In voorzichtige bewoordingen zegt het IPCC dat we alles grondig en anders moeten aanpakken, dat de landen moeten samenwerken over de grenzen heen, dat we voor collectieve oplossingen moeten gaan in plaats van individuele. En vooral, dat het nu de hoogste tijd is om het roer om te gooien.
In hun commentaar zeggen ze wel dat ze niet bevoegd zijn om politieke antwoorden voor te schrijven. Die zullen wij moeten formuleren voor een klimaatvriendelijke energietransitie en voor een sociaalrechtvaardige transformatie van de maatschappij.
Wat staat ons te doen?
Nooit in de geschiedenis van de mensheid heeft de wereld met zoveel bedreigingen voor het milieu te maken gehad. We zitten in een regelrechte ‘klimaatnoodtoestand’.

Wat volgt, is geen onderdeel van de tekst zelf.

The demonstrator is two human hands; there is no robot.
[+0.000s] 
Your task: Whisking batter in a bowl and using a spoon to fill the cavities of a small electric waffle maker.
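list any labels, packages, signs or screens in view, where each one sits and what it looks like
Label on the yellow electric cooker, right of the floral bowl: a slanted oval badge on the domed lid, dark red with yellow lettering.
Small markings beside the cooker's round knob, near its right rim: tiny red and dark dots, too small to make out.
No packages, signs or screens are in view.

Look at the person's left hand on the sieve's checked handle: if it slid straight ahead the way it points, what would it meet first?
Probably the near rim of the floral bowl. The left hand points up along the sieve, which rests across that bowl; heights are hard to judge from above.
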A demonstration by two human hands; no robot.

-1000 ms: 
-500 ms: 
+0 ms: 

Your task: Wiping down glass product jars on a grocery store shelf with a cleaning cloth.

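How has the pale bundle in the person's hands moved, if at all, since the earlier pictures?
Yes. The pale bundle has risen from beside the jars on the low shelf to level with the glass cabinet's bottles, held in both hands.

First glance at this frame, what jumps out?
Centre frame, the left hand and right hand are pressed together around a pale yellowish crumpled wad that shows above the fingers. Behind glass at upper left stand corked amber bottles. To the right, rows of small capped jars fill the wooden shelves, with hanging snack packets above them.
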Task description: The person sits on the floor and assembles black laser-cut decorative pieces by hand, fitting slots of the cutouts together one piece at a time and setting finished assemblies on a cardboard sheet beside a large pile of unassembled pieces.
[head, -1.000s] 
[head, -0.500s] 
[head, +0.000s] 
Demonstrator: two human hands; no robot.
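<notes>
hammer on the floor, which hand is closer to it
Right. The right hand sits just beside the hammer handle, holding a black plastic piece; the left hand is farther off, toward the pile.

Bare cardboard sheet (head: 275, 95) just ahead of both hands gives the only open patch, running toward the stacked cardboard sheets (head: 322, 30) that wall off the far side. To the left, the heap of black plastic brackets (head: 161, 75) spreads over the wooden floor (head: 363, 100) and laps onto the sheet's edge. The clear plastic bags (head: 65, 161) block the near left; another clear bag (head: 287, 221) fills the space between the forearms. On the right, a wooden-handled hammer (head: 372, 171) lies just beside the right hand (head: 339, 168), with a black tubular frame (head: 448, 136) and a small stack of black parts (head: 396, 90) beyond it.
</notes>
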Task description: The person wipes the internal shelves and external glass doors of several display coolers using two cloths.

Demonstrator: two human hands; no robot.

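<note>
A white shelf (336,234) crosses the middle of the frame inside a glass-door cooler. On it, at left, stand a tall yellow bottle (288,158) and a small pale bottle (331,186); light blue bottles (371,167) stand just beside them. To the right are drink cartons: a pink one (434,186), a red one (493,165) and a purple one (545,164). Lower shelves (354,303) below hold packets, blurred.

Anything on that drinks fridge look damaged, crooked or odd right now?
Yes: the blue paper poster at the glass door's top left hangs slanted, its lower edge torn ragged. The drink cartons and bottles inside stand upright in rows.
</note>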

Het goede nieuws is dat we weten wat we moeten doen. VN-secretaris-generaal António Guterres benadrukt dat we onder 1,5°C moeten blijven en roept de beleidsmakers in het Westen op om niet tegen 2050 maar al tegen 2040 klimaatneutraal te worden.
Guterres: “We naderen het point of no return”
Het slechte nieuws is dat we niet veel tijd meer hebben. Binnen zes à zeven jaar is ons koolstofbudget[1] opgebruikt. Volgens Guterres naderen we “het point of no return”, waarbij de klimaatopwarming niet meer te stoppen valt.
Het VN-rapport is ronduit alarmerend. Zonder snelle actie zullen de gevolgen voor de planeet dramatisch zijn. Het “is een ontnuchterende wake-up call”, aldus Joeri Thijs van Greenpeace.
Wat moet er gebeuren opdat onze beleidsmakers wakker schieten? Het is een belangrijke, zo niet de belangrijkste vraag waar we voor staan.
Note:
[1] Het koolstofbudget is de hoeveelheid CO2 die er in de atmosfeer nog bij mag komen om de klimaatopwarming tot 1,5°C te beperken.